С треском распахивала Людмила Анатольевна редакционные двери в поисках младшего корректора «Центральной слави» Виктора Петровича Рюмочки.
Это он, неблагодарный, жалкий и бездарный корректор, написал в статье Добужанского слово «Сушь» через «Ч».
Глава 10Сон Антона Павловича
С пятницы на субботу Антону Павловичу приснился страшный сон, что он проснулся.
С субботы на воскресенье Антону Павловичу приснился страшный сон, что его нигде нет.
Вечером воскресенья Антон Павлович ужинал и смотрел с женой новости по телевизору. В новостях передали, что какой-то гражданин свалился на станции метро «Молодежная» на рельсы. Антон Павлович очень заинтересовался новостью и даже перестал жевать; ему было интересно, убило ли того гражданина насмерть или гражданин все же остался жив. Бодрый диктор порадовал Антона Павловича, сказав в конце, что гражданина убило насмерть.

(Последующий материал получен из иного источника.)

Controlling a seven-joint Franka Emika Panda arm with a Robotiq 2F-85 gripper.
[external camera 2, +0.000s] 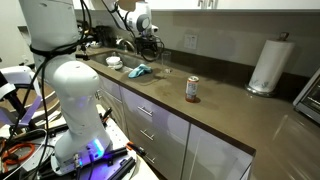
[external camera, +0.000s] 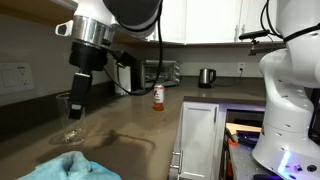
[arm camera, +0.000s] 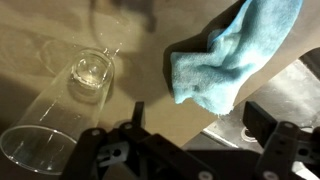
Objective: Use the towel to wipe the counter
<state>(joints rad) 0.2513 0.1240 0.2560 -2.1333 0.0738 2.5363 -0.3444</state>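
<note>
A light blue towel [arm camera: 232,52] lies crumpled on the brown counter [external camera: 130,125]; it also shows in both exterior views [external camera: 70,168] [external camera 2: 139,71]. My gripper [arm camera: 198,125] hangs above the counter with its fingers open and empty, the towel just beyond the fingertips. In an exterior view the gripper [external camera: 76,105] is above and a little behind the towel. In the other view it [external camera 2: 152,47] sits near the sink end.
A clear drinking glass [arm camera: 62,105] lies on its side beside the towel, also in an exterior view [external camera: 72,135]. A red-labelled can [external camera: 158,96] [external camera 2: 192,89], a kettle [external camera: 206,77], a paper towel roll [external camera 2: 268,66] and a sink edge [arm camera: 290,90] are around.
</note>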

Антон Павлович с удовольствием доел парную котлетку и корочкой подлизал соус.
После чего Антон Павлович заперся на тумбочку в своем кабинете и долго занимался тем, что щелчком указательного пальца сбивал по очереди черные и белые пешки с доски.
– Ать-два! Ать-два! – доносилось до Людмилы Анатольевны из-за дверной щели.
– Ать-два! Ать-два! – доносилось до Людмилы Анатольевны из-за тонкой кабинетной перегородки.
Наконец Антон Павлович успокоился, утомился и лег спать в очень хорошем настроении.